Она слушала и не верила своим ушам, своему мозгу. Неужели в простой человеческой жизни возможен такой шпионский триллер, и из-за чего, из-за обычного романчика на стороне, заведенного на третьем десятке супружеской жизни?
– Она всегда такая была, – сказал Кирилл. – Я же тебе объяснил: они так воспитывают своих детей. А у нее еще и гормональные проблемы. С возрастом усугубились.
– У нее, я так поняла, в любом возрасте проблемы одни и те же, – поморщилась Белка. – И что теперь, я до конца своих дней должна в подполье уйти?
– Это кончится, – сказал Кирилл.
Голос его прозвучал так, что Белка посмотрела на него с удивлением. Она хотела спросить, чем это кончится, но не стала спрашивать. Ей показалось, что в глазах его мелькнуло безумие. Лучше не знать о планах этих людей! В том, что за долгие годы Кирилл сделался частью этого жуткого мира, у нее сомнений не было. По своей воле или в самом деле, как он говорит, под давлением неодолимых обстоятельств, это уже не имеет значения, тем более для нее. Она должна из всего этого вырваться, вот что сейчас главное.
– Тебе лучше уехать поскорее, – сказал Кирилл.

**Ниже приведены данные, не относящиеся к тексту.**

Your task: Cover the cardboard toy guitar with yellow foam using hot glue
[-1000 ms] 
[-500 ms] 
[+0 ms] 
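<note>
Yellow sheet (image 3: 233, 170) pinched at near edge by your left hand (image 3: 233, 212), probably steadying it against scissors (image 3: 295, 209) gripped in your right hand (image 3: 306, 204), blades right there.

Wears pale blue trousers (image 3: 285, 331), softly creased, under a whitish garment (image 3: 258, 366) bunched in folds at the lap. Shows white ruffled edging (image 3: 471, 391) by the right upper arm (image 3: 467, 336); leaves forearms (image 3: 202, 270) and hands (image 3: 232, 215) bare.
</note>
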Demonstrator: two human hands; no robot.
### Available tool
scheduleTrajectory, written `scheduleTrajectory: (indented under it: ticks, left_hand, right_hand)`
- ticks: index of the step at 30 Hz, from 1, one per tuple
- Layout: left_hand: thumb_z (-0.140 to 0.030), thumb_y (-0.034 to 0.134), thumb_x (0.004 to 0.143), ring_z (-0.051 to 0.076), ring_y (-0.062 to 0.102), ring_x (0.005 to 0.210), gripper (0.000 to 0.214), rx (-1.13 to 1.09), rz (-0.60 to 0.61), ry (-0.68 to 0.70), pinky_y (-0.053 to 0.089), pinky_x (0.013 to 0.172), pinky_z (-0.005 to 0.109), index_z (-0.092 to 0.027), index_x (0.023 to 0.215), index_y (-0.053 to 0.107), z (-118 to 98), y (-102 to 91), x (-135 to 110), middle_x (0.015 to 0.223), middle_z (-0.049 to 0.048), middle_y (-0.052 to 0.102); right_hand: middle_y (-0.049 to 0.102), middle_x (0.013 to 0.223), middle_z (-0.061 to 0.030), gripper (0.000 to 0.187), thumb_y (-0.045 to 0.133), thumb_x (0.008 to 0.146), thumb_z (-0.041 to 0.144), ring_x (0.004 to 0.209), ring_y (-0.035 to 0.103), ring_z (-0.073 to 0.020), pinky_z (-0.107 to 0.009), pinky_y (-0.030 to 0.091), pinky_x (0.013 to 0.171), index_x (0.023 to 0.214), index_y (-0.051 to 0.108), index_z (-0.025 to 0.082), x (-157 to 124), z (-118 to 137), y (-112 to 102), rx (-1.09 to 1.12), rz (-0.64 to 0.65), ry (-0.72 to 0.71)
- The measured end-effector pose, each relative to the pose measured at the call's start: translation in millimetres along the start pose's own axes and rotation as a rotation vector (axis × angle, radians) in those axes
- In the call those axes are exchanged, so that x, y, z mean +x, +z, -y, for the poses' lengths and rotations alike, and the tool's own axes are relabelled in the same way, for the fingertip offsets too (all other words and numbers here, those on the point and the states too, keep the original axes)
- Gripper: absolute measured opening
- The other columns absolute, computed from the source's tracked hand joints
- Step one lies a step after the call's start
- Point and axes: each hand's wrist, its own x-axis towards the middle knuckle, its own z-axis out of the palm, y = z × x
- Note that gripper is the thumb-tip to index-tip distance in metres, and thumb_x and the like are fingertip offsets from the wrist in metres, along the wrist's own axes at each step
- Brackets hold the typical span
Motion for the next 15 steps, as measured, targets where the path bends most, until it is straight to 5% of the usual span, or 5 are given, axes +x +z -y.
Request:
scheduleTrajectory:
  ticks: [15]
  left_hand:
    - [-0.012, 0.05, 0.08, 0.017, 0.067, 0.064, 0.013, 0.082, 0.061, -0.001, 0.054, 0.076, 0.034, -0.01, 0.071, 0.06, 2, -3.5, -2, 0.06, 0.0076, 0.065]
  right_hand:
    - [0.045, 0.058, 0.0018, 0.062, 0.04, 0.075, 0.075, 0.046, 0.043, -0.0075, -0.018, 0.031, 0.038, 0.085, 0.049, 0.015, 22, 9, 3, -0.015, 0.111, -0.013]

Белка уверилась в своей догадке о том, что благодаря напряженной супружеской жизни он научился читать женские мысли.
– Поскорее – это когда? – спросила она.
– Лучше сегодня. И лучше прямо отсюда, не заезжая домой. Она вчера легла в клинику, пока под капельницами в искусственном сне, выключена из процесса. А что она предпримет, когда вернется, неизвестно. А я… Я тебя люблю, Белла. – Его голос дрогнул. Наверное, не стоило сомневаться в искренности его признания. Но ей уже было на его искренность наплевать. – После того, как… все это случилось, я каждую нашу минуту вспоминаю. Днем, ночью – как сомнамбула. У меня все перед глазами стоит, до мелочей. Как мы с тобой фильм под звездами смотрели, как в Марокко ездили, как ты чай в винных бокалах подала, помнишь, когда старушка та приходила… Все я помню, Белла! Каждый твой шаг.
Она слушала рассеянно. Вся эта лирика не имела значения по сравнению с переменами, которые ей предстояли. А они предстояли точно, от этого уже невозможно было отворачиваться после всего, что он ей сообщил.
«Маме придется все рассказать, – краем уха слушая Кирилловы излияния, думала Белка. – Ну, не все, но многое. Может, и ее с собой увезти? Но куда, куда?.. Во всяком случае, надо ее предупредить, чтобы в случае чего знала, что про меня говорить. Пусть скажет, что я с каким-то мужчиной куда-то уехала! Да, это будет правильнее всего. Кирилл-то вот он, у супруги на глазах, а я, значит, с другим уехала, про меня можно забыть. Они и забудут. Забудут. Не может быть иначе!»